Mmm… post-lunch blood glucose spike! Sitting down at my quiet computer, I can nearly hear my pancreatic islet cells working away, pumping out insulin to keep my blood glucose levels in check. Unfortunately, millions of people are not so well-protected from the glycemic havoc so mercilessly wreaked by chocolate cake. For people with type 1 diabetes (T1D), an autoimmune reaction kills insulin-producing β cells, leaving them unable to secrete insulin. In type 2 diabetes, the body loses its ability to respond to insulin. In both cases, the main treatments still require diet and lifestyle changes, but even if followed meticulously, such measures don’t always work.
In a sweet new pair of papers, Martin Fussenegger’s lab at ETH Zurich has used two different synthetic biology approaches to dynamically correct both type 1 and type 2 diabetes in mice . In both papers, researchers engineered synthetic gene circuits into human kidney cells (HEK293), embedded them in alginate micro-beads, and implanted the combination into diabetic mice.
Anti-Diabetes Circuit One: Glucose + Calcium → Insulin or GLP1
In the first paper, a team led by Mingqi Xie coupled calcium signaling induced by high glucose to secretion of insulin or GLP1. To do this in kidney cells, they first had to insert the gene for a voltage-gated calcium channel, Cav1.3. When blood glucose is high, this channel opens, causing an influx of calcium. Next, they found an engineered, calcium-sensitive promoter to drive gene expression when intracellular calcium was high.
For type 1 diabetic mice, they made the cells produce insulin, and for type 2 diabetic mice, they produced the therapeutic protein GLP1. In both cases, the implanted, engineered cells lowered the mice’s persistent high blood sugar and improved glucose homeostasis in response to a meal. Importantly, modeling and experiments showed that the treatment was safe, with minimal danger of an insulin overdose.

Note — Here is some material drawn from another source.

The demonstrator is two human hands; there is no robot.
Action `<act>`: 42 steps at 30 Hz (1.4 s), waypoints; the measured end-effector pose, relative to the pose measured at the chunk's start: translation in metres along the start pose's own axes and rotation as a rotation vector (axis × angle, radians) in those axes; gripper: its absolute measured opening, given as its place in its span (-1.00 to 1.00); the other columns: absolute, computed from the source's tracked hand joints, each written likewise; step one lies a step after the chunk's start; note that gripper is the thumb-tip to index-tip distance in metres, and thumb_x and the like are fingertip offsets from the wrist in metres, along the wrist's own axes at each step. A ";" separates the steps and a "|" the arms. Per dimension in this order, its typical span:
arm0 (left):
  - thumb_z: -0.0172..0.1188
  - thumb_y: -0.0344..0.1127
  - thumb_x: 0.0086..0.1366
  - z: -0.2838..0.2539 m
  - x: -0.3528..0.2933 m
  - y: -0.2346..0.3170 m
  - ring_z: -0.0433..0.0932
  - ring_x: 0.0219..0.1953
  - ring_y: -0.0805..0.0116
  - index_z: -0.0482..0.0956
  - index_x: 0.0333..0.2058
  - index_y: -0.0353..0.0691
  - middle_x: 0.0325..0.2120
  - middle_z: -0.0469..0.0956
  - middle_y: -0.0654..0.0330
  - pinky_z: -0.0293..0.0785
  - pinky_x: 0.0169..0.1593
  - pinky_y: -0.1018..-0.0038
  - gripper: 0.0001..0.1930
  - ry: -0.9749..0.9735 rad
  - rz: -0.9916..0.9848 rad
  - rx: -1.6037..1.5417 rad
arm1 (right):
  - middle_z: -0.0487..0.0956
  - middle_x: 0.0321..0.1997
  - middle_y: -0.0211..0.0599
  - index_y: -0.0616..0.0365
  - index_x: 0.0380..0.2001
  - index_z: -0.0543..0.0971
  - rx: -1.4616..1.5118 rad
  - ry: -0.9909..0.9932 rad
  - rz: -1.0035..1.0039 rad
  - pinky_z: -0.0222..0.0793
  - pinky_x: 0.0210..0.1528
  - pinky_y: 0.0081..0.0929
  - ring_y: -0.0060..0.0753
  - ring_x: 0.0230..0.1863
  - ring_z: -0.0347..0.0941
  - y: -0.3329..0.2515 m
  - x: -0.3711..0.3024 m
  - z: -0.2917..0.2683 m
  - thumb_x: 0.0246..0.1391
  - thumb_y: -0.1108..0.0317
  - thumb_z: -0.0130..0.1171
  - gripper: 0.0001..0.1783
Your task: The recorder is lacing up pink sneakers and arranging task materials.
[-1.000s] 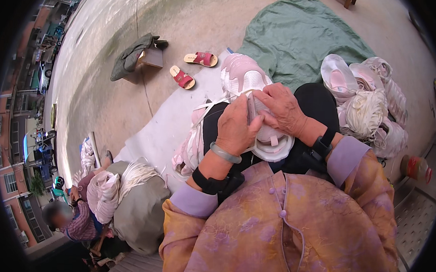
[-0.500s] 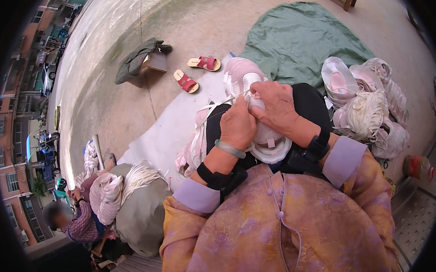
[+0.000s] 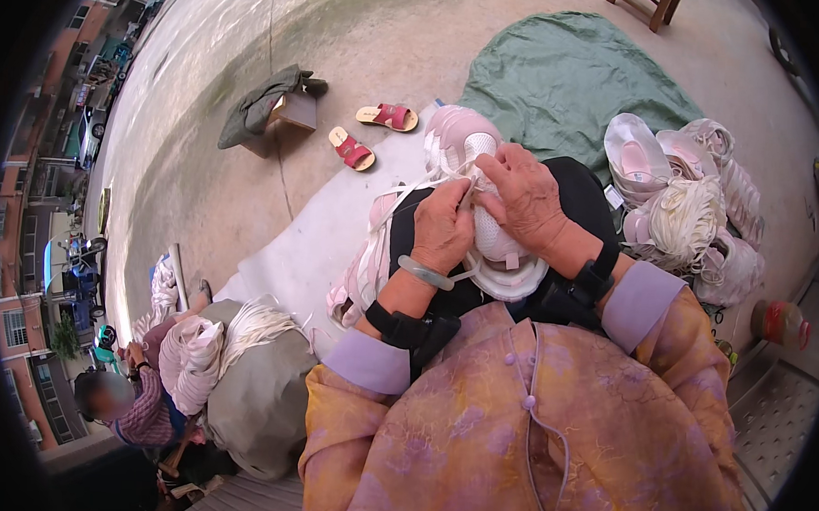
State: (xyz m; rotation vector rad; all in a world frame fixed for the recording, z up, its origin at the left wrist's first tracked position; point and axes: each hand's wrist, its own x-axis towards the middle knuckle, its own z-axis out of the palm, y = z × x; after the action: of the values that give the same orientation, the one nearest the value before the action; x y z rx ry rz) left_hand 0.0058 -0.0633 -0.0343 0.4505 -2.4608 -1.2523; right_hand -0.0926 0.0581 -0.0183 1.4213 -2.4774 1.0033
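Note:
A pink and white sneaker (image 3: pixel 496 243) rests on my dark-trousered lap, its toe pointing away from me. My left hand (image 3: pixel 442 228) is closed at the shoe's left side, fingertips pinching a white shoelace (image 3: pixel 431 178) near the eyelets. Across the lacing area, my right hand (image 3: pixel 527 198) bends over the shoe with thumb and forefinger closed on the lace. The exact grip between the fingertips is partly hidden. Loose lace trails left over more pink and white shoes (image 3: pixel 358 281) beside my left knee.
A heap of similar sneakers (image 3: pixel 690 208) lies to the right, beside a green cloth (image 3: pixel 564 70). Red slippers (image 3: pixel 390 117) and a cardboard box (image 3: pixel 293 112) draped with dark cloth are ahead. A jar (image 3: pixel 779 325) stands at far right. Lower left, a person (image 3: pixel 147 408) sits near shoes and laces (image 3: pixel 258 333).
Both hands stay at the sneaker, with the fingers shifting slightly along the lace. My right hand has moved a little to the right. The whole view has tilted slightly.

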 end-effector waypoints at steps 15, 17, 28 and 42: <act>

Anti-Diabetes Circuit 2: Insulin → Adponectin
For dessert, Haifeng Ye took over the kitchen, serving up another synthetic gene circuit to correct the insulin resistance in type 2 diabetes. This strategy took advantage of the MAPK pathway that naturally responds to insulin. The key innovation for this dish was a fusion between ELK1 (a component of the insulin response pathway) and TetR, a non-native transcription factor.
When insulin is high, the hybrid transcription factor activates expression of adiponectin, a natural hormone that increases the body’s insulin sensitivity. Again, following transplantation of engineered cells into type 2 diabetic mice, they kept blood sugar in check. As a final aperitif, diabetic mice with these engineered implants even ate less and lost weight!
This overview is of course just a flavor of the full papers; if you want to chew on them yourself, head over to Xie et al. in Science and Ye et al. in Nature Biomedical Engineering.